Will sprang auf und fuhr sich durch die dunklen Haare. Jeder seiner Muskeln war angespannt und seine Hände waren zu Fäusten geballt. Ängstlich sah ich zu ihm.
„Es tut mir leid", flüsterte ich. „Ich hätte es dir früher sagen müssen."
„June", sagte er mit zusammengebissenen Zähnen. „Hör auf dich zu entschuldigen. Ich kann mir nicht vorstellen, was du durchgemacht hast. Es tut mir so unendlich leid, dass ich dich nicht beschützen konnte." Er sah mich an und ich sah, wie Tränen in seinen Augen schimmerten. Er war verzweifelt.
Eine Welle der Erleichterung überholte mich. Er verurteilte mich nicht für meine Tat. Tränen traten mir in die Augen, aber ich sah ihn dennoch verständnislos an, schließlich kannten wir uns erst ein paar Wochen. Wie hätte er mich beschützen sollen?

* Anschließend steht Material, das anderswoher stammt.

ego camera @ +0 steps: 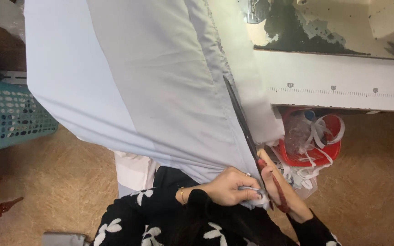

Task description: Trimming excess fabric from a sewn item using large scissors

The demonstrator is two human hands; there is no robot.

Ich wollte protestieren, aber er fuhr fort: „Ich weiß. Aber ich verfluche mich dafür, dass ich nicht früher für dich da sein konnte. Es ist nicht richtig, dass du so schutzlos und einem solchen.. Monster ausgeliefert warst."
Er hielt inne. „Reagierst du deshalb so empfindlich auf das Band? Weil du Angst vor der Verbindung hast?" Ich überlegte kurz.
„Ja und nein. Ich habe Angst, meinen freien Willen zu verlieren.", sagte ich vorsichtig.
„Ich werde dich zu nichts zwingen. Niemals.", versprach er und sah mir tief in die Augen. Eisgrau auf Gold. „Ich verspreche dir, dass ich dich mit meinem Leben beschützen werde. Für immer." Und mit einem schiefen Grinsen fügte er hinzu: „Ich liebe dich, June."